▶ Work task
Would you please return the lines of the material that contain the word "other"?
——
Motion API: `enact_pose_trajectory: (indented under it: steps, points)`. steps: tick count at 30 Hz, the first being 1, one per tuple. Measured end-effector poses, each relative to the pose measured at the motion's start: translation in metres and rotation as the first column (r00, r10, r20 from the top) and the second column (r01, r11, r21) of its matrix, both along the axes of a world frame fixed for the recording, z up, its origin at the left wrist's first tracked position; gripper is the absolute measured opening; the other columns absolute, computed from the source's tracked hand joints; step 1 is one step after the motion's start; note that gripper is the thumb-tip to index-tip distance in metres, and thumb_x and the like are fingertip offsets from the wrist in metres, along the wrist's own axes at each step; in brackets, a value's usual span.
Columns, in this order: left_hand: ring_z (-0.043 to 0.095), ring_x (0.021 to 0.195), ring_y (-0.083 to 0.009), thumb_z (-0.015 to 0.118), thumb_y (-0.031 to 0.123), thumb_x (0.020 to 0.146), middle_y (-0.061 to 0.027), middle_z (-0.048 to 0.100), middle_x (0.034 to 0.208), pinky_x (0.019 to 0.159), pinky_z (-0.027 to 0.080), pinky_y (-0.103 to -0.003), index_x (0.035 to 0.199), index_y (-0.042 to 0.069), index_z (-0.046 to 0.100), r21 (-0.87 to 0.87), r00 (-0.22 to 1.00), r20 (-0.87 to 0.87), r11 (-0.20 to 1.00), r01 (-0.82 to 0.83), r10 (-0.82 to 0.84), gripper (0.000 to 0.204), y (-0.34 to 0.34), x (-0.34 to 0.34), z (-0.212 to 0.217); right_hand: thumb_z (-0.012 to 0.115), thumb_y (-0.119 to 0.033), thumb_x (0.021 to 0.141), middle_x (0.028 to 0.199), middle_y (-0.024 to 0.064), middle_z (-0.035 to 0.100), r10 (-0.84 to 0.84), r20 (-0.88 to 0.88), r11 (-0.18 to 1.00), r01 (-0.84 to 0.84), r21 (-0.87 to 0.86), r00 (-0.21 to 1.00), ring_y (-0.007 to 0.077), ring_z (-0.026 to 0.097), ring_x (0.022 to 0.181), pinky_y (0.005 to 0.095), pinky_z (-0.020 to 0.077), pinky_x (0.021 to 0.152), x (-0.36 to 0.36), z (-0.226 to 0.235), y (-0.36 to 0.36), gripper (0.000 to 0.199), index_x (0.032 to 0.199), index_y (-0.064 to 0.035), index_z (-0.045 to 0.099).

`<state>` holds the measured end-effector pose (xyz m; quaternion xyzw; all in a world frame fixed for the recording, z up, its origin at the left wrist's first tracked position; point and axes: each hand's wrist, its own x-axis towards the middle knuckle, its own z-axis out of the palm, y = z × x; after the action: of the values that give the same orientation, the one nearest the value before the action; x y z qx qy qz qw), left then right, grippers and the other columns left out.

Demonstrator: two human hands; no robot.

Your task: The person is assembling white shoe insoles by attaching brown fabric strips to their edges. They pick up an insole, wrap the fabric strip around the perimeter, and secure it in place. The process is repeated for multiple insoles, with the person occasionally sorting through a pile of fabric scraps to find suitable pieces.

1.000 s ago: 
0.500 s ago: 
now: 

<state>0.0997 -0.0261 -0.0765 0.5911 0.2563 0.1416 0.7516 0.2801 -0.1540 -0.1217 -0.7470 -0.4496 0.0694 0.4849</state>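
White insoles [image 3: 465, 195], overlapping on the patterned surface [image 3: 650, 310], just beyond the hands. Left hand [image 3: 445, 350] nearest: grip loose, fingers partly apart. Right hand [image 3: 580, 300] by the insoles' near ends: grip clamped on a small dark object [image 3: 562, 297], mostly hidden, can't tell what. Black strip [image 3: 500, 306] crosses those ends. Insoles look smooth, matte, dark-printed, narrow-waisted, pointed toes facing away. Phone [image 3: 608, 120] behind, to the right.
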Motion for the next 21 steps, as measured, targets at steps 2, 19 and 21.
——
▶ Your solution
Motion API: `enact_pose_trajectory: (indented under it: steps, points)`. steps: tick count at 30 Hz, the first being 1, one per tuple. Measured end-effector poses, each relative to the pose measured at the motion's start: translation in metres and rotation as the first column (r00, r10, r20 from the top) and the second column (r01, r11, r21) of its matrix, both along the axes of a world frame fixed for the recording, z up, its origin at the left wrist's first tracked position; gripper is the absolute measured opening; the other columns absolute, computed from the source's tracked hand joints; step 1 is one step after the motion's start; note that gripper is the thumb-tip to index-tip distance in metres, and thumb_x and the like are fingertip offsets from the wrist in metres, along the wrist's own axes at each step; in brackets, a value's usual span.
`<state>` holds the measured end-effector pose (xyz m; quaternion xyzw; all in a world frame fixed for the recording, z up, its origin at the left wrist's first tracked position; point and axes: each hand's wrist, its own x-axis towards the middle knuckle, its own z-axis out of the palm, y = z × x; after the action: of the values that give the same orientation, the one nearest the value before the action; x y z qx qy qz qw), left then right, grippers and the other columns left out.

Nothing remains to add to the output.